Vinyl chloride (VC) is a human carcinogen and common groundwater contaminant in the United States. Some of the indigenous bacteria can utilize VC for their growth, which is important for bioremediation. As previous studies have been majorly focused on VC-degrading bacteria in pure cultures, we initiated the study to investigate the microbial community structure and interactions in more complicated systems, such as mixed-pure cultures and groundwater enrichment cultures. Finally, we extended our study into the field by investigating the diversity and abundance of functional genes in VC-assimilating pathways at six contaminated sites.

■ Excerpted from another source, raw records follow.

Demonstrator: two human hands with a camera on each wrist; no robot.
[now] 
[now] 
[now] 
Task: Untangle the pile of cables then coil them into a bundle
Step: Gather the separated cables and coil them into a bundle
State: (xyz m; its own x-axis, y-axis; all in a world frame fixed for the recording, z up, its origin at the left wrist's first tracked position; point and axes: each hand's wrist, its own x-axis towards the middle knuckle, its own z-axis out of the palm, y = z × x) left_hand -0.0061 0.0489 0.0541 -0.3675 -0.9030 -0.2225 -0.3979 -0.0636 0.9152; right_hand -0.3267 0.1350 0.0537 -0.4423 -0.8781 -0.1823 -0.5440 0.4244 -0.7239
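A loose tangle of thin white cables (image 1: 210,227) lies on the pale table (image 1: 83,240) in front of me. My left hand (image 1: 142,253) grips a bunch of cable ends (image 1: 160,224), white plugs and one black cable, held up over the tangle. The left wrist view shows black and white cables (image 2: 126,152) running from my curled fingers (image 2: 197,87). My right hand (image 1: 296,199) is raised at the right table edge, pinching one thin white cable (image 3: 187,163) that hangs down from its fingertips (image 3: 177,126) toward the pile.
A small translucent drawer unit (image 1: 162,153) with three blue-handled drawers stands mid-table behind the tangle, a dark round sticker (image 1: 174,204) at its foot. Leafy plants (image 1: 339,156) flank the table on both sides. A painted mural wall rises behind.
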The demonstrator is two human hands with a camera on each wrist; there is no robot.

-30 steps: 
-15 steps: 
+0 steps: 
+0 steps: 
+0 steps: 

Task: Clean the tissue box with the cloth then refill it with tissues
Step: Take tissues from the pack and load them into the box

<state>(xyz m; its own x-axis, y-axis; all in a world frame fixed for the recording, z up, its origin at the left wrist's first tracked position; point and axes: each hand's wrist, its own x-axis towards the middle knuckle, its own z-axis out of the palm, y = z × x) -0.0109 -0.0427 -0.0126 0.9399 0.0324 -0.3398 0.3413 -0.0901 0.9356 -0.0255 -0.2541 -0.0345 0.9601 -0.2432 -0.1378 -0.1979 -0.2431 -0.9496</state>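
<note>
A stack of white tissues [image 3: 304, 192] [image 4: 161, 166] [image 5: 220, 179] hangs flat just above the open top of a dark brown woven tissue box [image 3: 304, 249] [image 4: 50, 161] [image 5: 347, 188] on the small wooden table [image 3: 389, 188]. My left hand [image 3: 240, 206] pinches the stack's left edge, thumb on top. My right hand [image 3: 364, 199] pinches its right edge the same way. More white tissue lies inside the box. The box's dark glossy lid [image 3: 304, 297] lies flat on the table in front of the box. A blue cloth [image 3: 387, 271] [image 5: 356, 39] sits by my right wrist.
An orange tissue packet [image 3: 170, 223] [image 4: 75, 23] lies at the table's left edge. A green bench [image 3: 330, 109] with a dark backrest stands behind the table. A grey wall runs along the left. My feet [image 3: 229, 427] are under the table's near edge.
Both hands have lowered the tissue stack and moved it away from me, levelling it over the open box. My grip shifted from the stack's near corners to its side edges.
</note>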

In our first study, Nocardioides was found to be the most dominant genus in Carver groundwater enrichment cultures via stable-isotope probing and 16S rRNA gene amplicon Illumina sequencing. As cross-feeding was observed, in the second study, mixed-pure culture experiment was conducted to explore the potential effects of VC-assimilating Nocardioides on other bacteria, which showed VC cometabolizer Mycobacterium strain JS622 would take up carbon from VC to sustain their growth when mixed with VC-assimilating Nocardioides sp. strain JS614. The third study was conducted with a different groundwater source from Fairbanks, AK, which again showed Nocardioides is dominant in the microbial community. A novel VC-assimilating Nocardioides sp. bacteria was isolated, named XL1. The putative genome of XL1 extracted from enrichment culture metagenome was 99% to 100% identical to strain JS614, with a plasmid genome bin similar to strain JS614 plasmid pNOCA01, though the morphology of strain XL1 was distinct from strain JS614. About 90% of the plasmid contigs could be mapped onto Nocardioides sp. strain JS614 plasmid with 100% identity, containing known aerobic ethene and VC degradation pathway genes encoding alkene monooxygenase and epoxyalkane: coenzyme M transferase (EaCoMT). Glutathione synthase and glutathione S-transferase genes, possibly involved in epoxide detoxification, were found in Polaromonas, Mesorhizobium and Pseudomonas-affiliated genome bins. The study also showed cultures adapted to VC faster after amended with ethene. The in-situ study (the fourth study) revealed 192 different EaCoMT T-RFs from six chlorinated ethene contamination sites via T-RFLP analysis, implicating higher EaCoMT diversity than previously known. Phylogenetic analysis revealed that a majority of the 139 cloned sequences (78.4%) grouped with EaCoMT genes found in VC- and ethene-assimilating Mycobacterium strains and Nocardioides sp. strain JS614. EaCoMT gene abundance was positively correlated with VC and ethene concentrations at the sites studied.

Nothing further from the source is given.